"""

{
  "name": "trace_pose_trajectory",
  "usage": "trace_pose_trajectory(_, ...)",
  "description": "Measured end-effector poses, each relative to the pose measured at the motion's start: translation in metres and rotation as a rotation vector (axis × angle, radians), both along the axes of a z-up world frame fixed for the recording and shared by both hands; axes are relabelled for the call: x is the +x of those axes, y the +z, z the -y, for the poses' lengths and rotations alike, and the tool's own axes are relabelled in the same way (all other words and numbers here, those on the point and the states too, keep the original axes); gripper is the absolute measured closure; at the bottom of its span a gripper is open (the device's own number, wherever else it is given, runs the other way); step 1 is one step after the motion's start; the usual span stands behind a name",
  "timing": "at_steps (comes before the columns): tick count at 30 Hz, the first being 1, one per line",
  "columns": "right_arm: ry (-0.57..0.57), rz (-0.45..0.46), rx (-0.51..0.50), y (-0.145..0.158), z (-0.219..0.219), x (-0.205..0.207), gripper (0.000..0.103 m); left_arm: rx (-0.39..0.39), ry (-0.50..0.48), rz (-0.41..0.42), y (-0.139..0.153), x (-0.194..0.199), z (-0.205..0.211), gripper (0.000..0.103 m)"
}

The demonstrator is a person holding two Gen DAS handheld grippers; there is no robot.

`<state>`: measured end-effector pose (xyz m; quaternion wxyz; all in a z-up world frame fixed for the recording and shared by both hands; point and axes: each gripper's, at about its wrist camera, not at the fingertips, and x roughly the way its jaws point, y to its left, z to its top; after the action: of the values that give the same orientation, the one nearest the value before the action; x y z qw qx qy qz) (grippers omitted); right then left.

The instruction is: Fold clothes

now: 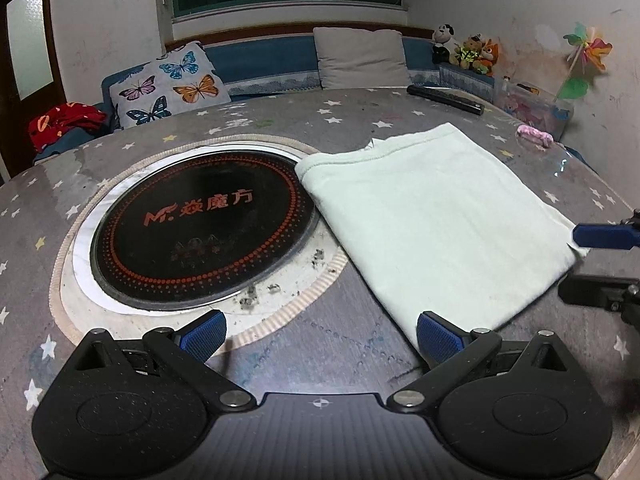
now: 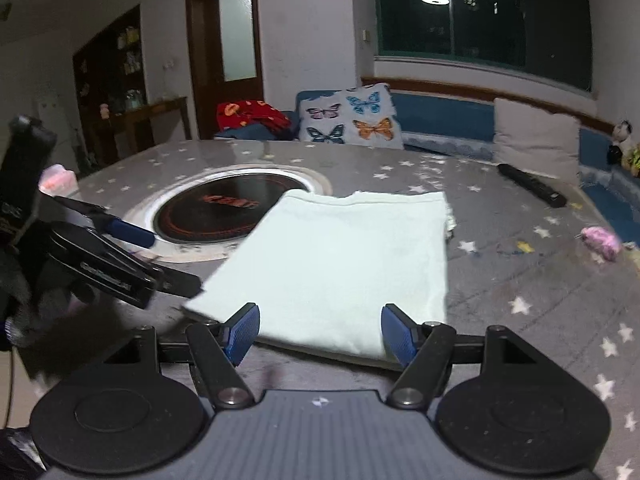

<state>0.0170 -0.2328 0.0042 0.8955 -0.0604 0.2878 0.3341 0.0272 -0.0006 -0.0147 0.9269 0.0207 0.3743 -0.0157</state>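
A pale mint-green cloth, folded into a flat rectangle, lies on the grey star-printed tablecloth with its far-left corner just overlapping the rim of the round black induction hob sunk into the table; every other thing here sits around that hob. The cloth looks squared off and smooth, so the folding seems far along, perhaps with one more fold to come. The left gripper hangs released on the near side of the hob, its blue pads spread wide over bare tablecloth, only the right-hand pad at the cloth's near corner, nothing between them. The right gripper sits on the side of the cloth away from the hob, jaws parted and nothing pinched; the cloth's near edge lies between its pads without being pressed. Likely both tools stand at the near edge so as to let a finished fold settle or to take up that hem for another. Beyond the hob, a black remote control and a small pink object rest well clear of the cloth.
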Motion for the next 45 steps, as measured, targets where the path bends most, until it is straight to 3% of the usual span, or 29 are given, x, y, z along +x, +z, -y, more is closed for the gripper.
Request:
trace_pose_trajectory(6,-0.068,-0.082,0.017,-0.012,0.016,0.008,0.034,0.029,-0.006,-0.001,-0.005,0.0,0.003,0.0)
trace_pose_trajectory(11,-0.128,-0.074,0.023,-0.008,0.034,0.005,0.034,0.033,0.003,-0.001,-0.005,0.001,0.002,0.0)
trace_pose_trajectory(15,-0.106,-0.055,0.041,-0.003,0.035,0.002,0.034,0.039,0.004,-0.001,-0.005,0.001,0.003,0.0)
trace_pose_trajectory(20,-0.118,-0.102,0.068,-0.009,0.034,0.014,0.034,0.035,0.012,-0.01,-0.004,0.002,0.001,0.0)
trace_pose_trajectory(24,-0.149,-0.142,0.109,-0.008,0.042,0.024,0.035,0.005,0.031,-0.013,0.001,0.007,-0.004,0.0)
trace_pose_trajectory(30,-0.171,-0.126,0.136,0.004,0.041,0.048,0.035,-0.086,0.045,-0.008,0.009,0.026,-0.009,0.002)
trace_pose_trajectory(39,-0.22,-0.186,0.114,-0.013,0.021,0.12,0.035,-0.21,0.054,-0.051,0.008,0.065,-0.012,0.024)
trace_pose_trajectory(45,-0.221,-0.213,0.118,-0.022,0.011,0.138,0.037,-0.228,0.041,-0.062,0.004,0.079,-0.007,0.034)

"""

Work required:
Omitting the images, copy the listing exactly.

Written response:
{
  "name": "trace_pose_trajectory",
  "usage": "trace_pose_trajectory(_, ...)",
  "description": "Measured end-effector poses, each relative to the pose measured at the motion's start: translation in metres and rotation as a rotation vector (axis × angle, radians), both along the axes of a z-up world frame fixed for the recording and shared by both hands; axes are relabelled for the call: x is the +x of those axes, y the +z, z the -y, for the poses' lengths and rotations alike, and the tool's own axes are relabelled in the same way (all other words and numbers here, those on the point and the states too, keep the original axes); gripper is the absolute measured closure; at the bottom of its span a gripper is open (the device's own number, wherever else it is given, runs the other way); step 1 is one step after the motion's start; the usual span stands behind a name",
  "timing": "at_steps (comes before the columns): tick count at 30 Hz, the first being 1, one per line",
  "columns": "right_arm: ry (-0.57..0.57), rz (-0.45..0.46), rx (-0.51..0.50), y (-0.145..0.158), z (-0.219..0.219), x (-0.205..0.207), gripper (0.000..0.103 m); left_arm: rx (-0.39..0.39), ry (-0.50..0.48), rz (-0.41..0.42), y (-0.139..0.153), x (-0.194..0.199), z (-0.205..0.211), gripper (0.000..0.103 m)"
}

The demonstrator is a person holding two Gen DAS handheld grippers; there is no robot.

`<state>`: measured end-effector pose (xyz m; quaternion wxyz; all in a z-up world frame fixed for the recording and shared by both hands; point and axes: each gripper's, at about its wrist camera, not at the fingertips, and x roughly the way its jaws point, y to its left, z to its top; after the action: of the values that give the same orientation, the one nearest the value before the action; x y z qw qx qy qz) (grippers omitted); right then left.

The instruction is: Fold clothes

now: 
now: 

<state>0.0170 -0.2328 0.0042 0.8955 -0.0604 0.2878 0.3341 0.0272 -0.0006 -0.0147 0.9269 0.0207 0.3743 -0.0157</state>
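A pale mint-green cloth, folded into a flat rectangle, lies on the grey star-printed tablecloth with its far-left corner just overlapping the rim of the round black induction hob sunk into the table; every other thing here sits around that hob. The cloth looks squared off and smooth, so the folding seems far along, perhaps with one more fold to come. The left gripper hangs released on the near side of the hob, its blue pads spread wide over bare tablecloth, only the right-hand pad at the cloth's near corner, nothing between them. The right gripper sits on the side of the cloth away from the hob, jaws parted and nothing pinched; the cloth's near edge lies between its pads without being pressed. Likely both tools stand at the near edge so as to let a finished fold settle or to take up that hem for another. Beyond the hob, a black remote control and a small pink object rest well clear of the cloth.
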Motion for the next 45 steps, as measured, targets where the path bends most, until it is straight to 3% of the usual span, or 29 are given, x, y, z along +x, +z, -y, more is closed for the gripper.
Request:
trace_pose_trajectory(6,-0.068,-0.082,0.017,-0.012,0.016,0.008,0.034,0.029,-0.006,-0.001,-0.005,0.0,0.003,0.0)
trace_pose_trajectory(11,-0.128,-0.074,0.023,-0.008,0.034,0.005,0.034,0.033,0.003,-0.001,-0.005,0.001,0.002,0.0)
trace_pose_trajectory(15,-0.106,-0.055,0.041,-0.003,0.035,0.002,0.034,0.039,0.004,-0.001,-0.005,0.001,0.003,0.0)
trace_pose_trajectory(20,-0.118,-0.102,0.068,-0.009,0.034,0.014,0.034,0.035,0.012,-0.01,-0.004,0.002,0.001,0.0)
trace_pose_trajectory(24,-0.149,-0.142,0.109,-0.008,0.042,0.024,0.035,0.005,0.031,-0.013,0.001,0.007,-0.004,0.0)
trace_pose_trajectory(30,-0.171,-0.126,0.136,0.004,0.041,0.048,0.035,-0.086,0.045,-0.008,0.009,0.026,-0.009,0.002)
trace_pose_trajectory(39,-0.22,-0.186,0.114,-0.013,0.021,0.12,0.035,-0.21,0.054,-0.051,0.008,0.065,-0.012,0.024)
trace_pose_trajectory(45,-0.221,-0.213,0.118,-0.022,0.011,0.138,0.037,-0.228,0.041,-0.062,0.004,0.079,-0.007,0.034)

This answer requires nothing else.